- _HOW TO COMPLETE THIS TASK_
Without skipping anything, print all of the data exactly.

-----

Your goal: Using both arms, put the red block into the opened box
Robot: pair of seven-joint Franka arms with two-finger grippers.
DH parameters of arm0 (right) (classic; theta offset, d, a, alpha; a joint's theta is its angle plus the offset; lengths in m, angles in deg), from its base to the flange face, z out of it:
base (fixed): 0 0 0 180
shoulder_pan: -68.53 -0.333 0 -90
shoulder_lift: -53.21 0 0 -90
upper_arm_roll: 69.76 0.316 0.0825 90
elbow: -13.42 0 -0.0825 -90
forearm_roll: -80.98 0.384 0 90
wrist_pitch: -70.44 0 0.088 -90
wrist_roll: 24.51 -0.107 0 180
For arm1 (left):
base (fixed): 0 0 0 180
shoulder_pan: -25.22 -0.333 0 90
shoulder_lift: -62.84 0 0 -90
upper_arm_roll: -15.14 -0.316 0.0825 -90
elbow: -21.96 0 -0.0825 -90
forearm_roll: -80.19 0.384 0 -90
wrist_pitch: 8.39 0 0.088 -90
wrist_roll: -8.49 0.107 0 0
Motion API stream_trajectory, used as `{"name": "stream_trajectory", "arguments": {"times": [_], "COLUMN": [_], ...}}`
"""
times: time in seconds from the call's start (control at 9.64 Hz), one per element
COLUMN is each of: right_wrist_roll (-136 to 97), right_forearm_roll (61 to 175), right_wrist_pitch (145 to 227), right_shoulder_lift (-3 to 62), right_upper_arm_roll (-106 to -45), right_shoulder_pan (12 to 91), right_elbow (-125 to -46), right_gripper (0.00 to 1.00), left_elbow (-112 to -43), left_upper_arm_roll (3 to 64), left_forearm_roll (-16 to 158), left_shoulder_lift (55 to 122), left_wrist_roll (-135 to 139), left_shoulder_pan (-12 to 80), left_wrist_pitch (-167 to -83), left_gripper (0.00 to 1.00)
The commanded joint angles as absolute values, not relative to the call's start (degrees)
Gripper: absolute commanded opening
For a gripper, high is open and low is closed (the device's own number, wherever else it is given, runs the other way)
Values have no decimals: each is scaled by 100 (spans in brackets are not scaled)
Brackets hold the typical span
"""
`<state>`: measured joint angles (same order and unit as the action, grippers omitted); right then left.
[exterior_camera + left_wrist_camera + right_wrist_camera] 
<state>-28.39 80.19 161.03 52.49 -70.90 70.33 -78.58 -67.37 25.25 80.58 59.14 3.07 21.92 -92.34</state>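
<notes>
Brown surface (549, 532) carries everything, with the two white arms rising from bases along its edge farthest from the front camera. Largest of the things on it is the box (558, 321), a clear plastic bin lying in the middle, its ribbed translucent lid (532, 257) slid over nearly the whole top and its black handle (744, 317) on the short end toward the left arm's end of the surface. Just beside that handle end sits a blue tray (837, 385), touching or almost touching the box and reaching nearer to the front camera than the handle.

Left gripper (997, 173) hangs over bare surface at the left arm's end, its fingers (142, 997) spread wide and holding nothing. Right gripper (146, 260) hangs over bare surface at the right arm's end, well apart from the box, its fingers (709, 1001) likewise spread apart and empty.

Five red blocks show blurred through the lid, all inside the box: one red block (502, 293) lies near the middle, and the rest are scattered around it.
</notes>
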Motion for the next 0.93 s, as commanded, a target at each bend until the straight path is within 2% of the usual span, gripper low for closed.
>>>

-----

- _TASK RESPONSE_
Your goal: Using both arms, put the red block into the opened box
Robot: pair of seven-joint Franka arms with two-finger grippers.
DH parameters of arm0 (right) (classic; theta offset, d, a, alpha; a joint's theta is its angle plus the offset; lengths in m, angles in deg), from its base to the flange face, z out of it:
base (fixed): 0 0 0 180
shoulder_pan: -68.53 -0.333 0 -90
shoulder_lift: -53.21 0 0 -90
upper_arm_roll: 69.76 0.316 0.0825 90
elbow: -13.42 0 -0.0825 -90
forearm_roll: -80.98 0.384 0 90
wrist_pitch: -70.44 0 0.088 -90
wrist_roll: 24.51 -0.107 0 180
For arm1 (left):
base (fixed): 0 0 0 180
shoulder_pan: -25.22 -0.333 0 90
shoulder_lift: -62.84 0 0 -90
upper_arm_roll: -15.14 -0.316 0.0825 -90
elbow: -21.96 0 -0.0825 -90
forearm_roll: -80.19 0.384 0 -90
wrist_pitch: 8.39 0 0.088 -90
wrist_roll: -8.49 0.107 0 0
Motion API stream_trajectory, used as `{"name": "stream_trajectory", "arguments": {"times": [_], "COLUMN": [_], ...}}`
"""
times: time in seconds from the call's start (control at 9.64 Hz), one per element
COLUMN is each of: right_wrist_roll (-136 to 97), right_forearm_roll (61 to 175), right_wrist_pitch (145 to 227), right_shoulder_lift (-3 to 62), right_upper_arm_roll (-106 to -45), right_shoulder_pan (12 to 91), right_elbow (-125 to -46), right_gripper (0.00 to 1.00), left_elbow (-112 to -43), left_upper_arm_roll (3 to 64), left_forearm_roll (-16 to 158), left_shoulder_lift (55 to 122), left_wrist_roll (-135 to 139), left_shoulder_pan (-12 to 80), left_wrist_pitch (-167 to -83), left_gripper (0.00 to 1.00)
The commanded joint angles as absolute values, not relative to the call's start (degrees)
Gripper: absolute commanded opening
For a gripper, high is open and low is closed (the device's own number, wherever else it is given, runs the other way)
Values have no decimals: each is scaled by 100 (spans in brackets are not scaled)
Brackets hold the typical span
"""
`<state>`: measured joint angles (same order and unit as the action, grippers omitted); right then left.
[exterior_camera + left_wrist_camera + right_wrist_camera] 
<state>-28.39 80.19 161.03 52.49 -70.90 70.33 -78.58 -67.37 25.25 80.58 59.14 3.07 21.92 -92.34</state>
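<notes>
Brown surface (549, 532) carries everything, with the two white arms rising from bases along its edge farthest from the front camera. Largest of the things on it is the box (558, 321), a clear plastic bin lying in the middle, its ribbed translucent lid (532, 257) slid over nearly the whole top and its black handle (744, 317) on the short end toward the left arm's end of the surface. Just beside that handle end sits a blue tray (837, 385), touching or almost touching the box and reaching nearer to the front camera than the handle.

Left gripper (997, 173) hangs over bare surface at the left arm's end, its fingers (142, 997) spread wide and holding nothing. Right gripper (146, 260) hangs over bare surface at the right arm's end, well apart from the box, its fingers (709, 1001) likewise spread apart and empty.

Five red blocks show blurred through the lid, all inside the box: one red block (502, 293) lies near the middle, and the rest are scattered around it.
</notes>
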Motion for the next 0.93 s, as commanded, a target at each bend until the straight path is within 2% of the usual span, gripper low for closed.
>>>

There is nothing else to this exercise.